As Food and Feed Additive
Phytase is being widely used in the feed industry and has proven its effect on weight gain and nutrient assimilation by poultry and pigs by hydrolysing phytate and releasing chelated micronutrients.59 De Souza et al.60 found that the feed intake, weight gain, and feed-to-conversion ratio of broiler chickens fed with a phytase-supplemented diet considerably improved. Supplementing the wheat–soybean–maize meal diet of egg-laying hens with phytase helps to increase egg production and maintain egg shell quality and egg content, possibly due to the mobilisation of PA, Ca, and other micronutrients by the enzyme.61-63 Ahmedi et al.64 proved that the performance and egg quality of laying hens improved when their diet was supplemented with phytase compared with those of an unsupplemented group.

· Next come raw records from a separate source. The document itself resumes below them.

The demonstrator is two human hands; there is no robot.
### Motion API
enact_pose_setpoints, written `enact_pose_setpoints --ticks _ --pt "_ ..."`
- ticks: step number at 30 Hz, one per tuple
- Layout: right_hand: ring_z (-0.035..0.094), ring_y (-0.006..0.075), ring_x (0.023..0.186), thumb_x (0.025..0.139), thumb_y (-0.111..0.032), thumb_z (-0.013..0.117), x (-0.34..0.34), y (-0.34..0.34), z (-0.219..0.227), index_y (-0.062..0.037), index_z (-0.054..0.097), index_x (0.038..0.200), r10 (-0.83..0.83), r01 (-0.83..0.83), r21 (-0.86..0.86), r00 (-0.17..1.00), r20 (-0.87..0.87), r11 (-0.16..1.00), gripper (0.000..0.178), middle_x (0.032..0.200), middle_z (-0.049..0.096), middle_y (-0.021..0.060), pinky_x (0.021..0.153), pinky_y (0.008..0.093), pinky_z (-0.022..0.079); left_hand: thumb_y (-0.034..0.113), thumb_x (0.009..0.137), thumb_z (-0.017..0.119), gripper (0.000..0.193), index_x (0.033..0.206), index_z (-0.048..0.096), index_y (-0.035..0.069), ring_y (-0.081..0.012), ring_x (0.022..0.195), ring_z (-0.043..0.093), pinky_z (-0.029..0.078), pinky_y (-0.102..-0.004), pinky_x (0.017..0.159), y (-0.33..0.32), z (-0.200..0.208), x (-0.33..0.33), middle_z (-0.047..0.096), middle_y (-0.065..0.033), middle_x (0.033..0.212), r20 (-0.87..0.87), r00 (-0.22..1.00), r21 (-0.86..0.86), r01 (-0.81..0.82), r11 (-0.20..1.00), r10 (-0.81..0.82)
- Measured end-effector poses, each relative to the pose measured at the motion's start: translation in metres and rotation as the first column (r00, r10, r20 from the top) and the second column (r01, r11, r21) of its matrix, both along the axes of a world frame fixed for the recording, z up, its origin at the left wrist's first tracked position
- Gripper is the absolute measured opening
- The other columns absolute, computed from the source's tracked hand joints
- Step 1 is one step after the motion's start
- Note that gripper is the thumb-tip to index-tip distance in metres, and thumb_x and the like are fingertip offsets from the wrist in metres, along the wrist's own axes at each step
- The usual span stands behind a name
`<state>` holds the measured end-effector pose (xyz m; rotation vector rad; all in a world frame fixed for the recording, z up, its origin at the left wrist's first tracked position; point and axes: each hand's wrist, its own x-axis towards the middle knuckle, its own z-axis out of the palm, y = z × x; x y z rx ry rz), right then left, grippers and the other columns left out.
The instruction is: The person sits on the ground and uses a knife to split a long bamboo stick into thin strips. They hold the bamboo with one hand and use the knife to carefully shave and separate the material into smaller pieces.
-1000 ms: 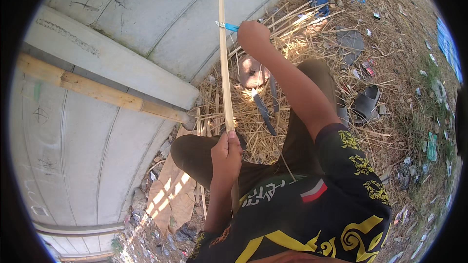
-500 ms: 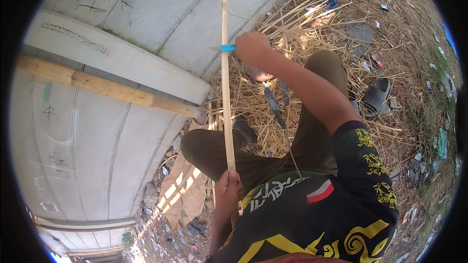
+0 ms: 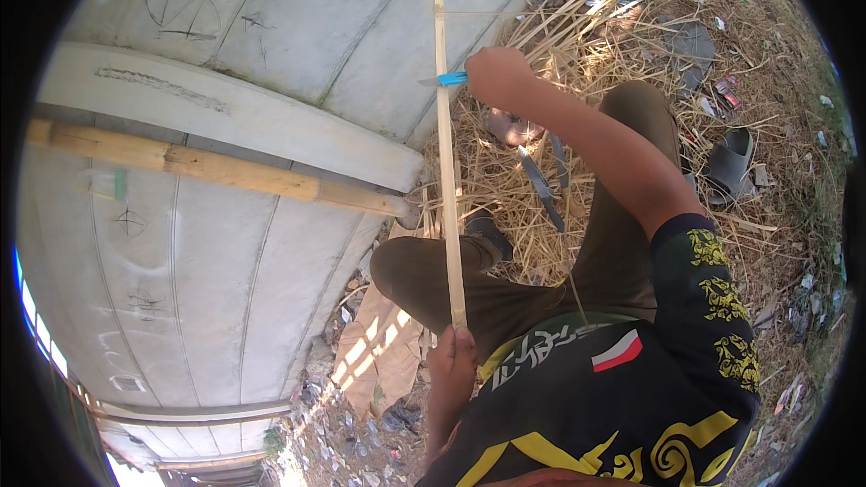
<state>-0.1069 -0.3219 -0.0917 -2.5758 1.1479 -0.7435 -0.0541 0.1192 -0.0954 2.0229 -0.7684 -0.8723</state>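
A long, pale bamboo strip stretches away from me, crossing over my bent leg. My left hand is closed around its near end, thumb on top. Toward the far end, my right hand grips a blue-handled utility knife, its blade lying across the strip. A thin fibre sticks out to the right from the strip beyond the knife. Most of the knife's handle is hidden inside my right fist.
Bamboo shavings cover the ground around my legs. A dark-bladed knife lies there among them, and a grey sandal rests to the right. A concrete panel wall with a bamboo pole stands at left.
The whole scene has shifted slightly rightward in view. The fibre near the strip's far end, curved before, now runs nearly straight to the right. Both hands keep their holds.
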Motion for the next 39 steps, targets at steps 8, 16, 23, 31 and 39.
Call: enact_pose_setpoints --ticks 8,16,23,31,39 --pt "0.074 0.0290 0.077 0.085 -0.013 0.063 -0.002 -0.014 -0.003 -0.0078 0.074 0.083 -0.057 0.059 -0.040 0.997 0.052 0.997 0.012 0.079 0.073 0.0104 0.062 0.0398 0.058 0.029 0.106 0.048 0.033 0.088 0.057 0.002 -0.0129 0.053 0.058 0.044 -0.0300 0.052 0.013 0.012 -0.006 0.058 -0.0064 0.060 0.277 0.958 0.119 0.036 0.992 -0.068" --pt "0.073 0.0352 0.080 0.088 -0.019 0.062 -0.048 -0.087 -0.001 -0.0041 0.076 0.092 -0.506 0.401 0.360 0.819 0.270 0.842 0.021 0.088 0.074 0.0157 0.067 0.0441 0.058 0.042 0.106 0.045 0.041 0.096 0.062 0.007 -0.0225 0.063 0.066 0.049 -0.0394 0.060 0.072 -0.006 -0.004 0.064 -0.0117 0.067 0.413 0.886 0.315 0.081 0.946 -0.213" --pt "0.073 0.0387 0.080 0.087 -0.023 0.061 -0.017 -0.005 0.009 -0.0026 0.075 0.092 -0.099 0.077 0.182 0.988 0.116 0.980 0.025 0.085 0.073 0.0183 0.071 0.0472 0.058 0.037 0.108 0.047 0.039 0.085 0.056 0.006 -0.0084 0.056 0.046 0.037 -0.0265 0.053 0.040 -0.017 0.004 0.051 0.0008 0.063 -0.077 0.996 0.029 0.053 0.998 -0.050" --pt "0.070 0.0343 0.068 0.087 -0.031 0.063 -0.002 -0.015 -0.013 0.0000 0.071 0.078 -0.349 0.111 0.479 0.826 0.443 0.871 0.034 0.070 0.068 0.0163 0.066 0.0443 0.057 0.035 0.108 0.045 0.039 0.084 0.054 0.006 -0.0057 0.056 0.044 0.037 -0.0239 0.053 0.012 -0.018 0.000 0.049 0.0033 0.063 -0.109 0.987 0.014 0.119 0.993 -0.116" --pt "0.070 0.0343 0.066 0.087 -0.025 0.060 -0.012 -0.011 0.003 -0.0055 0.072 0.077 -0.182 0.146 0.128 0.923 0.338 0.981 0.025 0.070 0.069 0.0148 0.065 0.0450 0.057 0.034 0.109 0.044 0.039 0.083 0.053 0.006 -0.0069 0.055 0.047 0.039 -0.0245 0.053 0.012 -0.022 0.005 0.052 -0.0003 0.061 -0.101 0.994 0.025 0.051 0.998 -0.048"
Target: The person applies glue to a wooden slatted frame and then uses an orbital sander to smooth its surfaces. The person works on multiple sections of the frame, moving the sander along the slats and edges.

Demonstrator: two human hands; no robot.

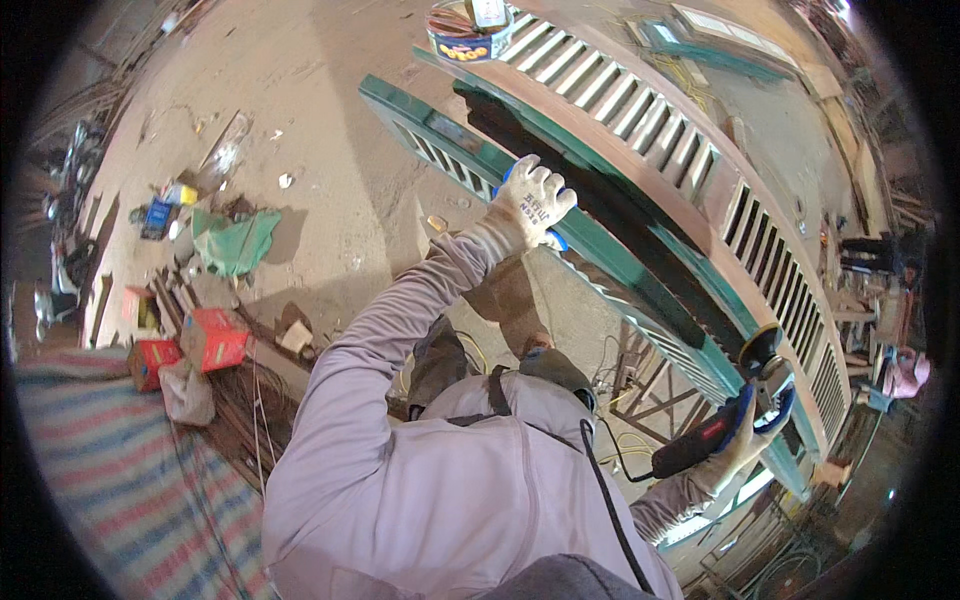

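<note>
My left hand (537, 203), in a whitish work glove with blue on the palm side, is closed over the top edge of a green louvered shutter (625, 272) standing on its side. In my right hand (748, 436), also gloved, is an angle grinder (700, 440) with a dark body and a cord. Its round disc (762, 347) is at the right part of the shutters, close to the green edge; whether it touches is unclear. Beyond lies a second louvered shutter (690, 225), its frame mostly brown with pale slats. A dark gap runs between the two.
A round tin (468, 45) with sticks and a small container stands on the far shutter's end. To the left are a green cloth (235, 242), red boxes (217, 338) and a striped sheet (120, 470). A yellow cord (630, 445) trails below the shutter.
</note>
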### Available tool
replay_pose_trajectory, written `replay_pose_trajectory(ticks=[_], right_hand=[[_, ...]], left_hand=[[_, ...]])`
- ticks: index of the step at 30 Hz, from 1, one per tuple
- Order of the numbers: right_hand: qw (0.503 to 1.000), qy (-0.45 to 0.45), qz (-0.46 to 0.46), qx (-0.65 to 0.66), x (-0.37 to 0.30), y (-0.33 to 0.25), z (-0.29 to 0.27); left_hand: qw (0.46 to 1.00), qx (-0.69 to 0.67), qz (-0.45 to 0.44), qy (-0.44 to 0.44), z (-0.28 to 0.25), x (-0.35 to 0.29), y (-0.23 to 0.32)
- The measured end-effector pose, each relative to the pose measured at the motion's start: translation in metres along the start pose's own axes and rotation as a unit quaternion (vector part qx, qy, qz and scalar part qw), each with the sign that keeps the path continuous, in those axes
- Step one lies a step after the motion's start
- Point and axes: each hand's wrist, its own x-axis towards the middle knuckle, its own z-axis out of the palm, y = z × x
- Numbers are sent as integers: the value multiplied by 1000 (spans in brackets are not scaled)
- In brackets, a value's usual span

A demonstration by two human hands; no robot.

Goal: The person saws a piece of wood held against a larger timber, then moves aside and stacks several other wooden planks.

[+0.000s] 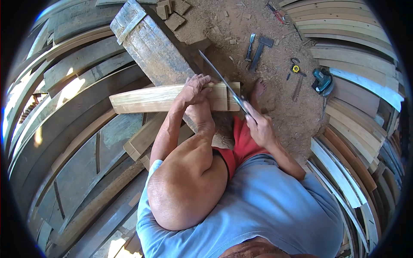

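A pale wooden plank (146, 98) lies crosswise over a worn wooden bench (157, 53). My left hand (194, 89) bears down on the plank, its fingers bent over the far side. Just below that hand, my bare left foot (199, 112) also presses on the wood. In my right hand (260, 128) is the handle of a handsaw, closed in my fingers. The thin saw blade (219, 76) slants up and left across the plank near its right end. A line crosses the plank just left of the blade. Whether the teeth touch the wood, I cannot tell.
On the dusty ground ahead lie a chisel (250, 47), a hammer (261, 52), a yellow tape measure (295, 69) and a teal power tool (322, 81). Offcuts (174, 20) lie beyond the bench. Stacked boards line the left (69, 103) and right (344, 26) sides.
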Motion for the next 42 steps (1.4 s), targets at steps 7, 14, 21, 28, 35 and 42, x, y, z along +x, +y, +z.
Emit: replay_pose_trajectory(ticks=[7,14,21,28,35,42], right_hand=[[999,-14,25,-20,-44,11,-7],[995,38,-17,86,19,-4,10],[991,126,27,32,8,-18,-45],[985,166,33,45,7,14,-14],[979,176,13,103,-16,-6,-10],[970,217,-66,86,-46,-1,-34]], left_hand=[[999,8,-24,-20,2,5,3],[998,19,-28,45,-2,-6,-4],[946,146,-64,282,-21,-99,-55],[911,374,-59,163,-35,-152,-74],[929,347,-122,51,-55,-122,-30],[911,362,-148,131,-38,-75,-13]])
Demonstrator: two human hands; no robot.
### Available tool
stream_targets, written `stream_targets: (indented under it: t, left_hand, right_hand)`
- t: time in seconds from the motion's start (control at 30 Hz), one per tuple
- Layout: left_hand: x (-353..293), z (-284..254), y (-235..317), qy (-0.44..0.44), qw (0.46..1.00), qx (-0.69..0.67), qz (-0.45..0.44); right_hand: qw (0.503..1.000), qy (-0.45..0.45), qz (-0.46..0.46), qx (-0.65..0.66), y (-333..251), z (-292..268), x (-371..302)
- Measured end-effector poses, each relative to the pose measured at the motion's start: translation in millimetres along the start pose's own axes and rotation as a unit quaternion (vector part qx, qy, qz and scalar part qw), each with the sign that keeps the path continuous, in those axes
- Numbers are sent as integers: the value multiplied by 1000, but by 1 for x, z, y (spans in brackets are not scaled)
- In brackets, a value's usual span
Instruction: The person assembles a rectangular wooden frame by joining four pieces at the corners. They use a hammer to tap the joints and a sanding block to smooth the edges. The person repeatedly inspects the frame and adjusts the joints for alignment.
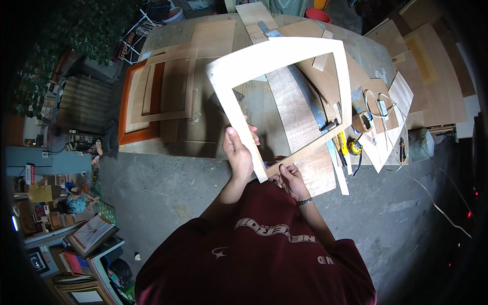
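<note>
I hold up a pale wooden frame (274, 58) with a large open middle, tilted above the near edge of the worktable. My left hand (239, 152) grips its left side, thumb on the front face and fingertips showing through the opening. At the lower corner, my right hand (291, 183) pinches the bottom rail, its thumb on the front; the other fingers are partly hidden. Beneath the frame lie a long pale board (285, 104) and other thin wood sheets. The bottom rail hides part of a dark metal tool (330, 125) on the table.
At the table's left rests an orange-brown frame (123, 114) with a thin plywood frame (189, 96) over it. A yellow-handled tool (342, 143), a tape measure (355, 148) and a white power strip (383, 110) with its cable lie on the right. Large plywood sheets (437, 76) stand beyond.
</note>
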State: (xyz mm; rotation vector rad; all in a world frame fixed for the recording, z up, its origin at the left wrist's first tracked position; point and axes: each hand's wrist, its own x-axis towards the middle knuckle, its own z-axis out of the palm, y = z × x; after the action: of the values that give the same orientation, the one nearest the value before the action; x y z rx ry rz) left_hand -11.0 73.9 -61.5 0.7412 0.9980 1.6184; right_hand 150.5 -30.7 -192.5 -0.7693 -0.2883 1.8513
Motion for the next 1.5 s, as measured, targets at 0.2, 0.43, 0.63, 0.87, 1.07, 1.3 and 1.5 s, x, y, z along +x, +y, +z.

Combating Environmental Pollution
Monogastric animals are unable to digest or hydrolyse the PA consumed with cereal grains, which is then excreted to the environment, causing environmental P contamination, including water bodies.65 Thus, various commercial bacterial and fungal phytases have been developed for the animal feed industry as a supplement in the form of a pelleted diet, to ensure that the P is available for uptake by monogastric animals and thus help mitigate the release of P pollution in the environment.66,67 To address the P pollution problem caused by poultry and pigs, transgenic pigs that can express phytase in their salivary glands and can completely digest PA were developed.68

Medical Applications
Phytase has been applied in anticancer treatments against various cancerous cell lines such as THP-1, Hep-G2, and MCF-7 through phytase-based platinum-coated nanodrug delivery.69 Phytases have important roles in the production of lower myo-inisitol phosphate, that is, myo-inositol trisphosphate, myo-inositol tetrakisphosphate, and inositol pentakisphosphate. These lower myo-inositol phosphates have been used to produce various beneficial health effects. They have antioxidant properties70 and are effective in treating renal stone formation,71 heart disease,72 and certain types of cancers.70,73 Furthermore, inositol triphosphates have analgesic properties.74

Miscellaneous Applications
The immobilisation of phytase over some natural support such as mineral calcium apatite (hydroxyapatite) increases the efficiency, yield, and activity of the enzyme.75 Similar results were obtained for the covalent immobilisation of phytase over multiwalled carbon nanotubes, which increased enzymatic activity by 78%.76 Phytase has been applied in the pulp and paper industry to reduce the PA in raw material and thereby create cleaner technology as the residues are not toxic.77 Phytase also positively affects bioethanol production, as the removal of PA reduces the P content in the disposed residue, and it can be used to create high-value-added ethanol and coproducts with improved efficiency and recovery.78

CONCLUSION

PA is an antinutritional factor that chelates essential mineral ions so that they are unavailable for absorption. Various strategies, such as genetic fortification, dietary diversification, and biofortification, are being used to reduce the contents of these antinutritional components in food and feed. Additionally, microbiological approaches in the form of microbial enzymes can be applied to reduce the PA content in food during processing. Various research groups are working to enhance the nutritional profile of staple-crops-based processed food, but no microbial strain is yet commercially available for human consumption. Thus, we need to explore, identify, and characterise suitable Generally Recognized As Safe (GRAS) grade microbial strains that can be used to enhance the mineral profile of food. Additionally, phytase-producing microbial strains can be applied in the industrial, environmental, and medical fields.

Declarations

ACKNOWLEDGMENTS
None.

CONFLICT OF INTEREST
The authors declares that there is no conflict of interest.

AUTHORS’ CONTRIBUTION
MP conceived and designed the article. MP and HS performed critical revision and approved the manuscript for final publication.

FUNDING
None.

DATA AVAILABILITY
Not Applicable.

ETHICS STATEMENT
This article does not contain any studies on human participants or animals performed by any of the authors.